ENVIRONMENTAL PERFORMANCE OF BIOCIDE-FREE ANTIFOULING COATINGS Linking Fouling Control, Fuel Use, and Marine Pollution for Recreational Boats in the Baltic Sea

Abstract

Biofouling on recreational boats reduces hydrodynamic efficiency, increases fuel use, and contributes to air pollutants. In the Baltic Sea, the primary strategy to combat biofouling is the use of copper-based antifouling coatings which release copper ions that act as biocides to prevent the settlement and growth of marine organisms. While effective in biofouling prevention, this approach is a major source of toxic copper emissions in an already vulnerable marine environment. This raises the question of whether biocide-free alternatives can provide effective and sustainable protection against biofouling. Previous research has shown the ecological risks of copper, including impaired growth and genetic damage in marine species, and identified recreational boating as a contributor to localized copper loads.
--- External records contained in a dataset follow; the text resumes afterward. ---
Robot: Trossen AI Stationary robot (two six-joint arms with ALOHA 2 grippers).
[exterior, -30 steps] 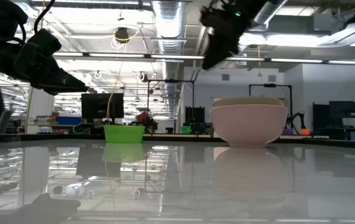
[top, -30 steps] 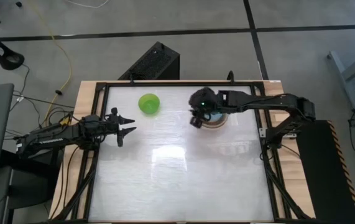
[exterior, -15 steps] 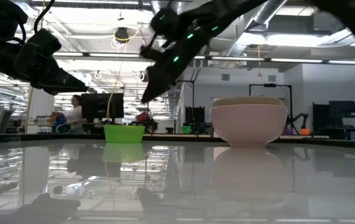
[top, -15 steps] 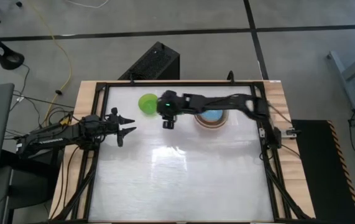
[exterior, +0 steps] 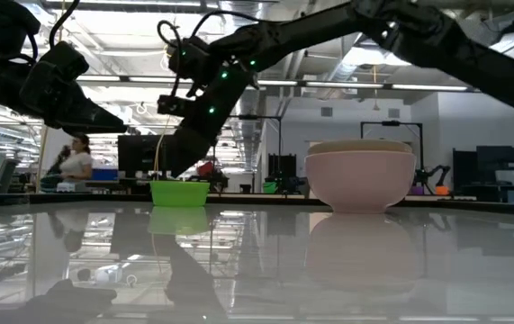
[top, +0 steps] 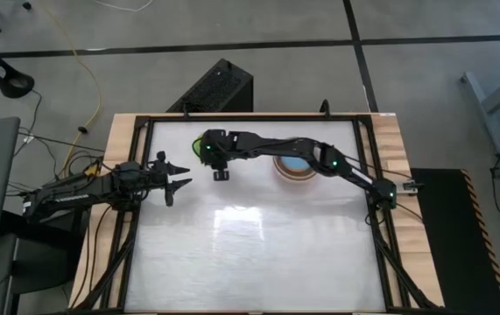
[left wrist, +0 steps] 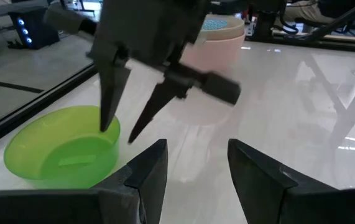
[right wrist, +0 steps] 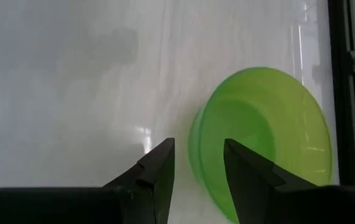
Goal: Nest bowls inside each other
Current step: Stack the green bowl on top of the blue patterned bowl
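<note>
A bright-green bowl [left wrist: 59,152] sits upright on its base at the table's far left [top: 199,140]. My right gripper [right wrist: 197,144] reaches down to it at a slant, open. One finger [left wrist: 107,99] stands just inside the bowl's rim on the side facing the stack, the other [left wrist: 149,115] outside it. Whether they touch the rim I cannot tell. To the right stands a stack: a salmon-pink bowl [exterior: 360,184] with a cream rim [exterior: 360,146] showing above it and a light-blue bowl [top: 298,162] inside. My left gripper [top: 179,175] waits open at the left edge.
Black frame rails [top: 368,188] border the white tabletop [top: 258,245], whose near half offers free room. A black box [top: 219,87] lies on the floor beyond the far edge. A person [exterior: 76,162] shows in the room behind the table.
My right gripper has gone from above the stack toward the table's left edge and down to the green bowl, rolling its wrist as it went. Its fingers have kept the same gap. The bowls have stayed where they were.
</note>
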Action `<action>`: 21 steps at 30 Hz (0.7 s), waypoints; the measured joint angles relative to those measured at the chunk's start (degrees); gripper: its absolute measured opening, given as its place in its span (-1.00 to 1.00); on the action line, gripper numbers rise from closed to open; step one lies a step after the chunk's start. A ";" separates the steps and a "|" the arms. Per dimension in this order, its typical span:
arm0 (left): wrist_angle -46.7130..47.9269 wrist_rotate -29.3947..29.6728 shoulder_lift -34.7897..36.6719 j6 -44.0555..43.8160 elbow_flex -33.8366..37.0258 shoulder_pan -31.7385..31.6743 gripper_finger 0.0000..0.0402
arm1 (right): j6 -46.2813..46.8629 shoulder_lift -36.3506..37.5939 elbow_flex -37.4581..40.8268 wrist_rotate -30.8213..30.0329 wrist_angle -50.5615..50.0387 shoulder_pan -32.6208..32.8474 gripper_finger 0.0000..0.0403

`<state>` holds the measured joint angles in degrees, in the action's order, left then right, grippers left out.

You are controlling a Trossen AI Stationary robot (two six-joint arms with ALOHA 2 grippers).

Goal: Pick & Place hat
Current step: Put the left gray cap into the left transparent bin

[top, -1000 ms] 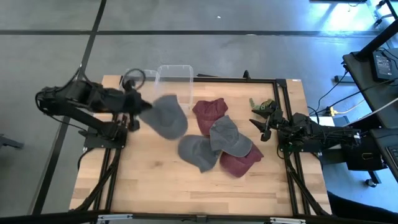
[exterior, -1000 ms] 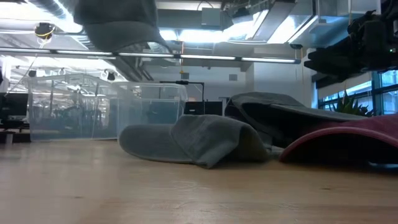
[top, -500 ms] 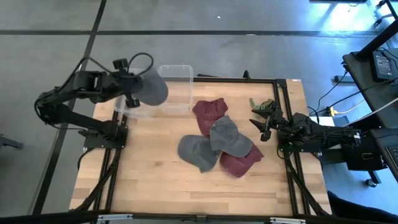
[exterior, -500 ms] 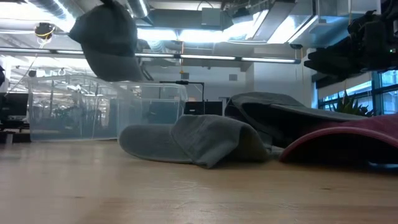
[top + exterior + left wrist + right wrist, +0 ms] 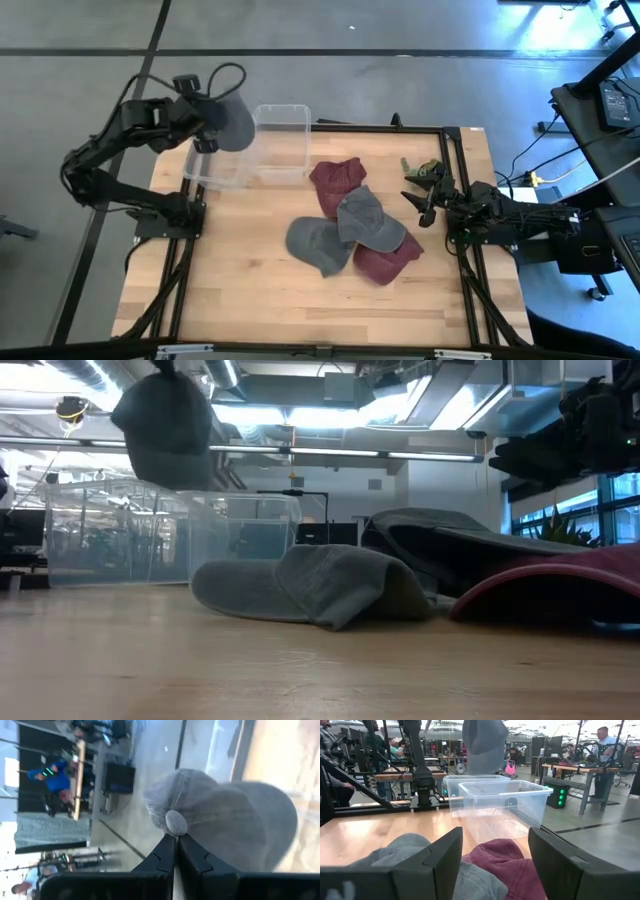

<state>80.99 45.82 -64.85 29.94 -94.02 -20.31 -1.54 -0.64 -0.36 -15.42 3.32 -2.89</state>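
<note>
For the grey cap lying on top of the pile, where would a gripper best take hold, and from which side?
Probably by the crown of the top grey cap, coming straight down from above. It lies uppermost on the pile, overlapping the maroon caps and the other grey cap, so its soft raised crown is exposed and pinchable; its edges rest on the neighbouring caps.

The left arm arches up at the upper left of the high view, elbow bent, wrist reaching rightward, its end effector (image 5: 212,118) raised high with both fingers (image 5: 165,855) pressed tight together. The right arm lies low and folded at the right edge of the frame, its end effector (image 5: 420,192) pointing left with fingers (image 5: 440,857) spread wide.
</note>
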 joint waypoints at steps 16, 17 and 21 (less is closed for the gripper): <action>4.01 1.26 -8.40 -0.07 0.09 -11.03 -0.98 | 1.09 0.00 0.00 0.02 0.00 0.00 0.12; 3.91 1.57 -9.15 -0.21 0.09 -11.11 -0.98 | 1.12 0.00 0.00 0.02 0.00 0.01 0.12; 3.58 -2.67 -12.14 0.94 0.09 -11.31 -0.98 | 1.18 0.00 0.00 0.02 0.00 -0.01 0.12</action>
<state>84.58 43.16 -76.99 30.88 -93.93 -31.62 -0.36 -0.64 -0.36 -15.40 3.31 -2.89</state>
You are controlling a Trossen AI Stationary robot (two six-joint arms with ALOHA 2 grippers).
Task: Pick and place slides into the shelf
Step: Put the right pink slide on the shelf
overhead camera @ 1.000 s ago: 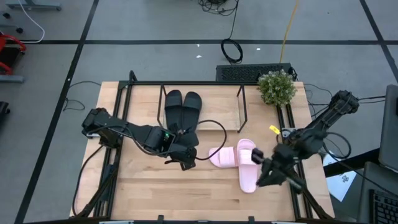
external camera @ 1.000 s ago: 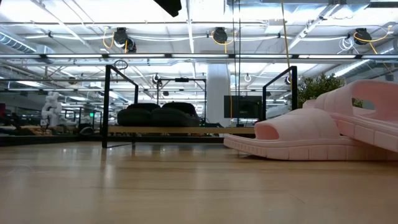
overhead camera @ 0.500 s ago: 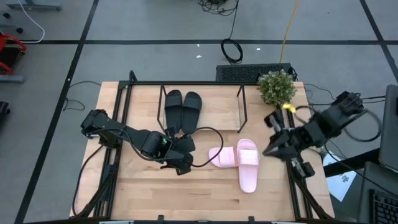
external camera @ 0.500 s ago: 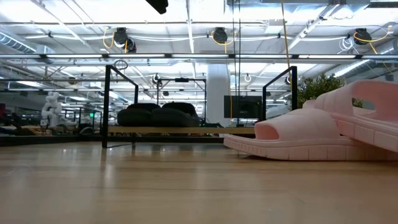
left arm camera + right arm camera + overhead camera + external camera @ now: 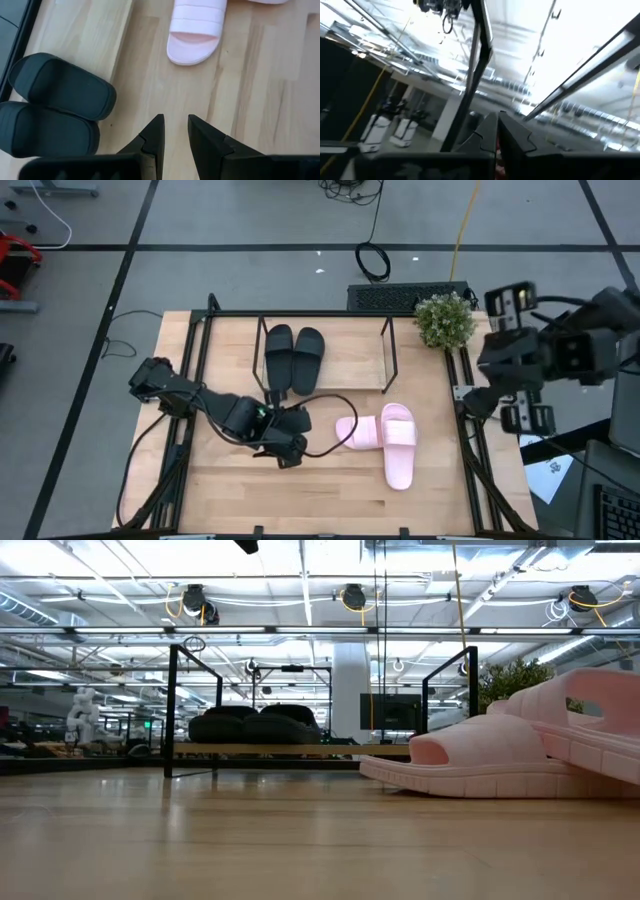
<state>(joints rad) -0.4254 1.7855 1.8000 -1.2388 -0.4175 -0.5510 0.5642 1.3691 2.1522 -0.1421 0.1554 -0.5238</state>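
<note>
The left jaws (image 5: 175, 131) are held a little apart and empty over the counter (image 5: 240, 490); the black slides (image 5: 55, 117) lie just beside them on the shelf (image 5: 350, 345), and the pink slides (image 5: 385, 440) lie ahead on the counter. The right jaws (image 5: 498, 131), pressed together and empty, are raised well off to the counter's side. The nearer pink slide (image 5: 196, 30) could be pushed away if approached flat, and the crossed pair could be dragged together; no writing can be read.

Grey floor (image 5: 250, 220) with dark seams; potted plant (image 5: 445, 320) on wooden table (image 5: 330, 490).
</note>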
However, there is still a demand for knowledge about the real-world performance and practical adoption potential of biocide-free coatings. This study evaluated the performance of seven biocide-free antifouling coatings in comparison to conventional copper-based coatings. Assessments included biofouling intensity, modelled fuel consumption penalties and associated air emissions, copper and zinc emissions to the marine environment, coating composition, and economic costs. Findings show that foul-release coatings performed comparably to copper-based coatings while avoiding copper emissions, though with moderate increases in fuel use. Hard and hybrid systems demonstrated lower efficacy, at equal or higher cost. The results highlight foul-release coatings as the most promising biocide-free option, while emphasizing the need for integrated antifouling strategies to balance ecological protection of the Baltic Sea and user feasibility for the individual boat owner.